• [AVAILABLE DATA]
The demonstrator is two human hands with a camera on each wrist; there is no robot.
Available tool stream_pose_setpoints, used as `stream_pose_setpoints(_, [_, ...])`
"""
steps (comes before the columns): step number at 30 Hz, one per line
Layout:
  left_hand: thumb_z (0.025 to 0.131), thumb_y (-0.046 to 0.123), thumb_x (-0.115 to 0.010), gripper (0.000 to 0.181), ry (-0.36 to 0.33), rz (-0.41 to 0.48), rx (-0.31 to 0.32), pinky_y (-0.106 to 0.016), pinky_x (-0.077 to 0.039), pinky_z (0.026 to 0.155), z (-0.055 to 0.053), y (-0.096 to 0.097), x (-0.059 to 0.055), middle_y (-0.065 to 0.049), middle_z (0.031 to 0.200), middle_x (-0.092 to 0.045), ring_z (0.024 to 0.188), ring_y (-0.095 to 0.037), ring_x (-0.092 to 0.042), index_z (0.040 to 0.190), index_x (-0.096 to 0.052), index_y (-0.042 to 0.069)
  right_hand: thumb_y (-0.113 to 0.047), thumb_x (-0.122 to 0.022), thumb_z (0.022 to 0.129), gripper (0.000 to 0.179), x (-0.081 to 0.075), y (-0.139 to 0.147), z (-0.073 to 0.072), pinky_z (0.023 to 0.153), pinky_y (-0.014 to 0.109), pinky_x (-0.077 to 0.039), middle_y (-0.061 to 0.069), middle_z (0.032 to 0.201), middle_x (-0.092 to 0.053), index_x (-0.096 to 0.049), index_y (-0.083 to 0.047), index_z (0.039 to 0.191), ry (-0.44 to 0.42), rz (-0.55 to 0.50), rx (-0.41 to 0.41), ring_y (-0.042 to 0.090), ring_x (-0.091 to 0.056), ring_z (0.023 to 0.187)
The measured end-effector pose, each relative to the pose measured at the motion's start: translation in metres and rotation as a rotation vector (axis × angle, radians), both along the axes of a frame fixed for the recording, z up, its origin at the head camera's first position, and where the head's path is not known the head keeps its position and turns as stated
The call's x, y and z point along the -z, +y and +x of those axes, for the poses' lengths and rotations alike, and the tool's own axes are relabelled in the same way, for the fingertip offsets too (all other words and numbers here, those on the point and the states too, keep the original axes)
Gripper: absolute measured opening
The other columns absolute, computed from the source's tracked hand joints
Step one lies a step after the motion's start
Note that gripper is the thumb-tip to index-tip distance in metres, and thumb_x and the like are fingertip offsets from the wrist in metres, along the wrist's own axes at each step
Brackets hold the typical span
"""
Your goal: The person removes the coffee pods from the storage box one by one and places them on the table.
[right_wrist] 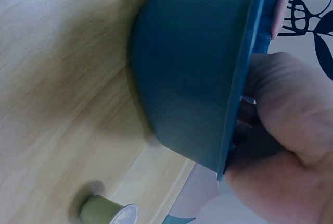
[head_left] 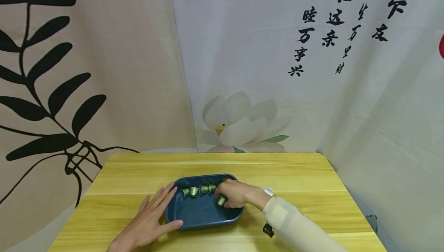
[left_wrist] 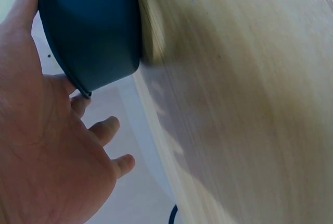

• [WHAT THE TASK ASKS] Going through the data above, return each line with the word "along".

• [OUTPUT]
The measured end-effector pose, each relative to the pose measured at the motion's start: translation in metres and rotation as a rotation vector (axis × angle, radians), both along the axes of a frame fixed for the recording, z up, its origin at the head camera's first position, and where the head's path is not known the head keeps its position and turns as stated
The call's x, y and z point along the -z, +y and +x of those axes, for the poses' lengths and rotations alike, and the tool's own axes are relabelled in the same way, for the fingertip offsets too (all other words and numbers here, those on the point and the states too, keep the original axes)
Note that gripper is the thumb-tip to index-tip distance in metres, and thumb_x and the like are fingertip offsets from the wrist in metres, along the wrist's own axes at each step

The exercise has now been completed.